- **Exercise objective**
Report every line of the listing below in which the string "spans" occurs.

- **Material supplied**
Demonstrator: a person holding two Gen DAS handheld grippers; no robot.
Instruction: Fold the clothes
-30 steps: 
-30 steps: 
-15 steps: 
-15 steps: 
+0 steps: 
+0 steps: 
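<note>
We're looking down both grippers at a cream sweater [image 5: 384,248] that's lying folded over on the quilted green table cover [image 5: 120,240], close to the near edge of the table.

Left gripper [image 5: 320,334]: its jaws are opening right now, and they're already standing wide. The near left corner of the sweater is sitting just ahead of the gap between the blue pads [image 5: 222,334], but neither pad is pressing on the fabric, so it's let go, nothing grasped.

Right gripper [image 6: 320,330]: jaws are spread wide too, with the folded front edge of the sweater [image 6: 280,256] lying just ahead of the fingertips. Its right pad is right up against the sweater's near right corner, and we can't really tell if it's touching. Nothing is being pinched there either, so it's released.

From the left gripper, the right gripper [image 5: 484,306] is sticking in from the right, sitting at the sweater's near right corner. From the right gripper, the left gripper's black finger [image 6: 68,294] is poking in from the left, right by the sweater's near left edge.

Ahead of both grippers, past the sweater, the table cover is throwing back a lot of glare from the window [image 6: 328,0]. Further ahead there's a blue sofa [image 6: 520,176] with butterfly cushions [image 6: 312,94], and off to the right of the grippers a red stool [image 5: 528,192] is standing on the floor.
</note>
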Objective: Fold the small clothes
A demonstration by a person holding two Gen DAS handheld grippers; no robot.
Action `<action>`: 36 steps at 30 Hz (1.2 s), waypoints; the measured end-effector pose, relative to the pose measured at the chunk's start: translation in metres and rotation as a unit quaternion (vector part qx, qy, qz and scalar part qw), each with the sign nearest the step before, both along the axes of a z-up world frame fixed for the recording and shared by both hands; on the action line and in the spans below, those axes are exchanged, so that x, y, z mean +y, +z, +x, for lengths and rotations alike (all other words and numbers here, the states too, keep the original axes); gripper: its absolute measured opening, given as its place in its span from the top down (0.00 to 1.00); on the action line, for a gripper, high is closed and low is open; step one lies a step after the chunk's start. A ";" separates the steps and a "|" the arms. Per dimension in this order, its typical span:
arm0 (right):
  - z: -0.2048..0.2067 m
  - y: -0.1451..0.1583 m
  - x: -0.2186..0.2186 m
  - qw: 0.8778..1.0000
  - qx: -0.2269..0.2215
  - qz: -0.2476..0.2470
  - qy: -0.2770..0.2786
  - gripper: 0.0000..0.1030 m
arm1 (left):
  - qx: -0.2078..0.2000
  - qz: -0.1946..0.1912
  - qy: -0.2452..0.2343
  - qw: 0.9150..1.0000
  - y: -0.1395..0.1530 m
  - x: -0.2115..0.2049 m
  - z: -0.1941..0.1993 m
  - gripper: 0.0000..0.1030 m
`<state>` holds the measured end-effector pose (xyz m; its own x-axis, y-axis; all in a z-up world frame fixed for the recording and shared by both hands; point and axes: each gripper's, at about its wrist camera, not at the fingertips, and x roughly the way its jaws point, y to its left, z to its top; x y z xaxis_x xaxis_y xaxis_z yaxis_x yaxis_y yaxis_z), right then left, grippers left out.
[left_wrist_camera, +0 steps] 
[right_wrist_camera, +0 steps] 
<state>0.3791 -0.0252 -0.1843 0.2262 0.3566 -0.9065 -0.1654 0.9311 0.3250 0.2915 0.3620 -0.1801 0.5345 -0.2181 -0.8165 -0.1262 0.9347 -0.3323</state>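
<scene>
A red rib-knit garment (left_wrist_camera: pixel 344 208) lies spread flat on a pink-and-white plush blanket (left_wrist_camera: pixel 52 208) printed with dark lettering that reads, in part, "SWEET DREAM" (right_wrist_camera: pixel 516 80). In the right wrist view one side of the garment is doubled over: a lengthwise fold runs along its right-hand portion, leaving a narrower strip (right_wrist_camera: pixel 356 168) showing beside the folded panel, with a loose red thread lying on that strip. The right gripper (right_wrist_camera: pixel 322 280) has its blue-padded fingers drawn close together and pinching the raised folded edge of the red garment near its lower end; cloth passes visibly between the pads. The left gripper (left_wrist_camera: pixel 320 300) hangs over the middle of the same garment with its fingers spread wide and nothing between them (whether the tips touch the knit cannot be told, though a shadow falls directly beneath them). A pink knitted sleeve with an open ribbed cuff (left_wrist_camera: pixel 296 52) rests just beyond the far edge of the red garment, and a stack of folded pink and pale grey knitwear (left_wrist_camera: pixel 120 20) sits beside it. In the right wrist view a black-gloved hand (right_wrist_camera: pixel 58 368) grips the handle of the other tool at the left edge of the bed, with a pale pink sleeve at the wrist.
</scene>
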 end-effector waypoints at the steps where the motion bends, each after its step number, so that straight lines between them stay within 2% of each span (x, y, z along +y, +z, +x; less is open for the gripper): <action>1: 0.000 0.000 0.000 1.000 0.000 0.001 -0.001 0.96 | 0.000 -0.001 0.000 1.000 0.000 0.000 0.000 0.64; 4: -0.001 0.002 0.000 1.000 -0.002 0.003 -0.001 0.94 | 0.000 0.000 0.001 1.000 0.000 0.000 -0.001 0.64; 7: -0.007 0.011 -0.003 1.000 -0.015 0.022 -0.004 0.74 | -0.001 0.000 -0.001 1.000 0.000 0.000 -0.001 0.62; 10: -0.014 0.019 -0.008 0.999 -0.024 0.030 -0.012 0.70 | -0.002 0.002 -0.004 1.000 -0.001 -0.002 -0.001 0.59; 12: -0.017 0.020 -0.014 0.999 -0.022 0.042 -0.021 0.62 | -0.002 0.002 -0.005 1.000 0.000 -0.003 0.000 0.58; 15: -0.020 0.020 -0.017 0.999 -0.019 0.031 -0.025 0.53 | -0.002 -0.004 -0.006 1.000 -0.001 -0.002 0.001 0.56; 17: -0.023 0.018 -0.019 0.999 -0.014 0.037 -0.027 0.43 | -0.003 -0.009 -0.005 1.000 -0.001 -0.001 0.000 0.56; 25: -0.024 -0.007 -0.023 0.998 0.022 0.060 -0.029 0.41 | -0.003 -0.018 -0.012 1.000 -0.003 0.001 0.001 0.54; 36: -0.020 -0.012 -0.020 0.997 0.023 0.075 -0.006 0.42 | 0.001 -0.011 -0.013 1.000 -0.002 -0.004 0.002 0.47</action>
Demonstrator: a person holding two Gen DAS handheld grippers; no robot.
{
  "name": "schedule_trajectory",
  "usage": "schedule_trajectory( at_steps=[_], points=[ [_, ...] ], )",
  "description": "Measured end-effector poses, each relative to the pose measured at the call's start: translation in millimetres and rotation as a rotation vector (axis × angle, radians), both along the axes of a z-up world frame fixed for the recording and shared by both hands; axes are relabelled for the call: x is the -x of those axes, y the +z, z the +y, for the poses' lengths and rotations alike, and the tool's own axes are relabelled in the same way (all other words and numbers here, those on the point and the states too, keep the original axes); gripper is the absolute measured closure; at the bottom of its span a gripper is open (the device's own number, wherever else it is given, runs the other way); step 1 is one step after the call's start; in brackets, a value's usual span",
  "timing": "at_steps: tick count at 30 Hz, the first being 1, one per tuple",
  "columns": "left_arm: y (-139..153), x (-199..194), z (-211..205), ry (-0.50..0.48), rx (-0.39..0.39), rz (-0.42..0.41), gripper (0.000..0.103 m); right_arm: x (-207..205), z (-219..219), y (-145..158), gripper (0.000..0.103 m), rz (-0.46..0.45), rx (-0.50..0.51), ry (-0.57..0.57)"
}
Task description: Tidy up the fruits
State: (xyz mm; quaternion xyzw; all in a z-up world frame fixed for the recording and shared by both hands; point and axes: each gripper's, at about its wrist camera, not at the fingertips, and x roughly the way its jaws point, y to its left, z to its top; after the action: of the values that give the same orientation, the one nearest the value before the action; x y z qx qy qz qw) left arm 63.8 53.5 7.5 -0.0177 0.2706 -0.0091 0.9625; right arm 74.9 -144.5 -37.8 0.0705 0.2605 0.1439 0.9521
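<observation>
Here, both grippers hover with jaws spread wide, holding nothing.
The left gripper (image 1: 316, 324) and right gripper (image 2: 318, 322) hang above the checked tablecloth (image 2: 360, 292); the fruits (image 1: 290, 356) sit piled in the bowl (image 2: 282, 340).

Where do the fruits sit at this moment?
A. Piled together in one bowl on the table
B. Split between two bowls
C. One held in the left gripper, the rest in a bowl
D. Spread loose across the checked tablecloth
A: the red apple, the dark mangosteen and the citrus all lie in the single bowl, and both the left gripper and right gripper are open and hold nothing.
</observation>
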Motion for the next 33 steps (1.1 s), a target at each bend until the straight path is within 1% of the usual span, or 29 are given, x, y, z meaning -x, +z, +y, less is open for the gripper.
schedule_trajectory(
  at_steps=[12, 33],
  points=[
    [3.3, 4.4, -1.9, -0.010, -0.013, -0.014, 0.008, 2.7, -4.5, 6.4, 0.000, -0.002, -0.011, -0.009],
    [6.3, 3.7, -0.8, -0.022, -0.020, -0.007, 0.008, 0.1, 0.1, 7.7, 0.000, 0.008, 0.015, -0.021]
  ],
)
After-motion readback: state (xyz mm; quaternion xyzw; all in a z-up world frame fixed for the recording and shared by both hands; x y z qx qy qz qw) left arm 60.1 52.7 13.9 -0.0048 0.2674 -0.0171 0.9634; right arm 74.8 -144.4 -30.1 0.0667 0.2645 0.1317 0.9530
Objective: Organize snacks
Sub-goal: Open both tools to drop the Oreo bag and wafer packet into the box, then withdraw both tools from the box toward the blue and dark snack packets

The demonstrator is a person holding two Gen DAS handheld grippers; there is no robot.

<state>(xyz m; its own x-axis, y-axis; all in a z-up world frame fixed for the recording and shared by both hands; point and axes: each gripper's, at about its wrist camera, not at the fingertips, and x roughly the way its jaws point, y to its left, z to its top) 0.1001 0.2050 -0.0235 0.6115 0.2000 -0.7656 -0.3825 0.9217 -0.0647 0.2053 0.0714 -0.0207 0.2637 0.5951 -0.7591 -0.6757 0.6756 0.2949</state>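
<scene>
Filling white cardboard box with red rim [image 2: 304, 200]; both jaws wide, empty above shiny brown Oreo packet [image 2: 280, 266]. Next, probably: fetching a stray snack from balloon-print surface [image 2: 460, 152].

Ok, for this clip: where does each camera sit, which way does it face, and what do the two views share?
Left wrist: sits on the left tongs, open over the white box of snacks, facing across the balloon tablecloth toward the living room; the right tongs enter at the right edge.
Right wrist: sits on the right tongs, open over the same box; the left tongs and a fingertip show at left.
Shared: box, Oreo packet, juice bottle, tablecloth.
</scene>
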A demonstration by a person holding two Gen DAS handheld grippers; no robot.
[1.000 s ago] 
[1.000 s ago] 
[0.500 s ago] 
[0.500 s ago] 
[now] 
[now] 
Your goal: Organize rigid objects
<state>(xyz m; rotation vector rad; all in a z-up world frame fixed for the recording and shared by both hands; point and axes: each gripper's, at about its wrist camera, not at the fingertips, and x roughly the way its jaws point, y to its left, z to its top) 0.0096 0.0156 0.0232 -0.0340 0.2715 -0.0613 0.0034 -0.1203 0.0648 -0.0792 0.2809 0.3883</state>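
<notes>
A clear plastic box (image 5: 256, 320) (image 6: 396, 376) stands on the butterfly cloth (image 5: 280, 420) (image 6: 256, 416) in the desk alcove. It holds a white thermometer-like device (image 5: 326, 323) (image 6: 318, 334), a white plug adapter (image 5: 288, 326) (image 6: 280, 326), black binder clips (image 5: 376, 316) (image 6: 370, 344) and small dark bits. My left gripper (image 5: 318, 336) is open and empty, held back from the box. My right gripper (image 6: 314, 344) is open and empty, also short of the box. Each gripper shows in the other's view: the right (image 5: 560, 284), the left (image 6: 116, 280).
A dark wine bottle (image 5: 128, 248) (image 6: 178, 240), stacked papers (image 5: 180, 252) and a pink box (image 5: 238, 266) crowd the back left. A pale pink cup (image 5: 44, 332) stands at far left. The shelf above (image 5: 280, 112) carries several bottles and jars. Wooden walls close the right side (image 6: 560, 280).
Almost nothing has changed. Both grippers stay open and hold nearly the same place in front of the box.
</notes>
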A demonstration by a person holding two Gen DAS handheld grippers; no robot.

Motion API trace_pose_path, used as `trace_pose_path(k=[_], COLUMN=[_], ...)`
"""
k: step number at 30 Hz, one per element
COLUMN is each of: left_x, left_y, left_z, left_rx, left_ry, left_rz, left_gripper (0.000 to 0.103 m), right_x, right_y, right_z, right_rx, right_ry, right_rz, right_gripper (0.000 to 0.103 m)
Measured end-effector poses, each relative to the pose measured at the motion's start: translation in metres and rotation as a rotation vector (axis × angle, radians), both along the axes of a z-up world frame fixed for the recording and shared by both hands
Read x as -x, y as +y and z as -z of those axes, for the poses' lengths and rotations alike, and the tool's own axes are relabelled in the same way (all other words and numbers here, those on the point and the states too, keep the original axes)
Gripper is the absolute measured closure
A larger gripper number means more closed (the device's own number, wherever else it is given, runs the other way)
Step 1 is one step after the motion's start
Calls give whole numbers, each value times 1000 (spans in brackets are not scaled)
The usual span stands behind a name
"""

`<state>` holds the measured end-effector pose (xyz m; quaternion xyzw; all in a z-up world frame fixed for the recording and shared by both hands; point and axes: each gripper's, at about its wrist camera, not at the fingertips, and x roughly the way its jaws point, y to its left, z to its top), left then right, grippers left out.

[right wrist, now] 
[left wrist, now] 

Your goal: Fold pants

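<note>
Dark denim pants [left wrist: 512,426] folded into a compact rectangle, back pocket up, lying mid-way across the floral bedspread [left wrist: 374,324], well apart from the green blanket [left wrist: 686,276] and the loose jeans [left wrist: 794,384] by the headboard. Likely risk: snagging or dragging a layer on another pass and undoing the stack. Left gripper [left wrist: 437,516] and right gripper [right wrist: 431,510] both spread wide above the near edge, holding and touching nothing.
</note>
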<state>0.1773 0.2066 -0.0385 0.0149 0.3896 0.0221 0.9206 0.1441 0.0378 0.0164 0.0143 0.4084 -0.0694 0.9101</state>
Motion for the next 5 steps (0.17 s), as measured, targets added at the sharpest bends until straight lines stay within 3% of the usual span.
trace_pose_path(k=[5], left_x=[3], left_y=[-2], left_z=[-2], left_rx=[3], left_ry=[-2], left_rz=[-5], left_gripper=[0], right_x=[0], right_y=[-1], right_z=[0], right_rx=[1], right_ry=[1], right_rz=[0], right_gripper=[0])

- **Answer for this exercise**
Action `<action>`: 36 steps at 30 Hz (1.2 s), waypoints; the measured end-effector pose, relative to the pose measured at the chunk's start: translation in metres and rotation as a unit quaternion (vector part qx, qy, qz and scalar part qw), each with the sign nearest the step before, both along the axes of a z-up world frame fixed for the recording and shared by both hands; on the action line and in the spans below, those axes are exchanged, so that x, y, z mean +y, +z, +x, for lengths and rotations alike (all other words and numbers here, the states too, keep the original axes); gripper: its absolute measured opening, given as its place in its span from the top down (0.00 to 1.00); on the action line, for a gripper, high is closed and low is open; step one lies a step after the chunk's start. A ";" separates the steps and a "|" the arms. Per dimension in this order, its typical span:
Calls give whole numbers, each value times 1000 (spans in brackets are not scaled)

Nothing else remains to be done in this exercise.